Batch / Async workloads

  • Blue-green is ideal – Keep the existing (blue) workers finishing running jobs while the new (green) group starts fresh jobs. Because queue consumers pull work rather than receiving routed traffic you can just start the green workers and let them begin consuming when ready.
  • Optional pause/drain – If you cannot run two groups, pause new submissions or drain queues before updating a live group so in-flight work finishes cleanly.
  • Use deletion cost for smooth cutover – After green is stable, scale the blue group to zero without losing active jobs by enabling Instance Deletion Cost. Nodes finish their current tasks before shutting down, so scaling the old version to zero won’t interrupt jobs still processing.

In-Place Update Playbook (maintenance window only)

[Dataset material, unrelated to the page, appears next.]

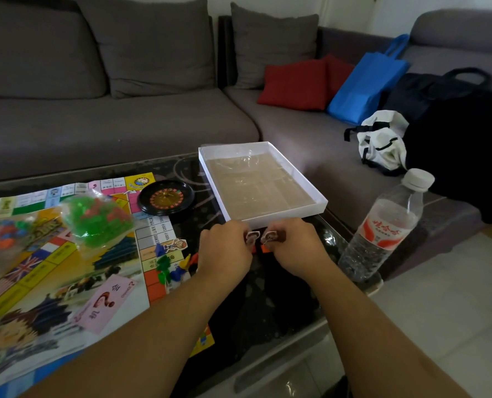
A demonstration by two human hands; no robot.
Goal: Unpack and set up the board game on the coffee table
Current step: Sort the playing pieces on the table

In-place updates are not recommended for always-on services
  1. Schedule a maintenance window and notify customers.
  2. Over-allocate replicas temporarily – Increase the desired replica count ahead of time so SaladCloud pulls extra nodes and starts the new version faster. Replicas that are still Pending or Deploying are removed first when you scale back down, so pre-warming additional nodes helps you converge on healthy capacity quickly.
  3. Throttle clients / enable back-pressure; increase Gateway timeouts if applicable.
  4. Apply the versioned update (expect immediate restarts for all replicas).
  5. Verify readiness via probes and synthetic checks.
  6. Reopen traffic gradually and watch error rates/latency.

Observability During Rollout

Keep watch on every stage of the rollout so you can detect regressions early and react before customers feel impact. Combine platform probes with external telemetry and synthetic checks to maintain a live picture of the deployment’s health.
  • Enable Probes – Startup + Readiness + Liveness to gate traffic and auto-isolate bad nodes.
  • Centralized logs – Using SaladVCloud Logs or export to your logging stack (Axiom/Datadog/Splunk/HTTP collectors).
  • Synthetic monitoring – Ping your Gateway endpoints on a schedule; fail promotion automatically on regression.
  • Trending metrics – Track GPU utilization, queue depth, error rates, and latency so you can spot capacity or performance regressions as soon as they appear.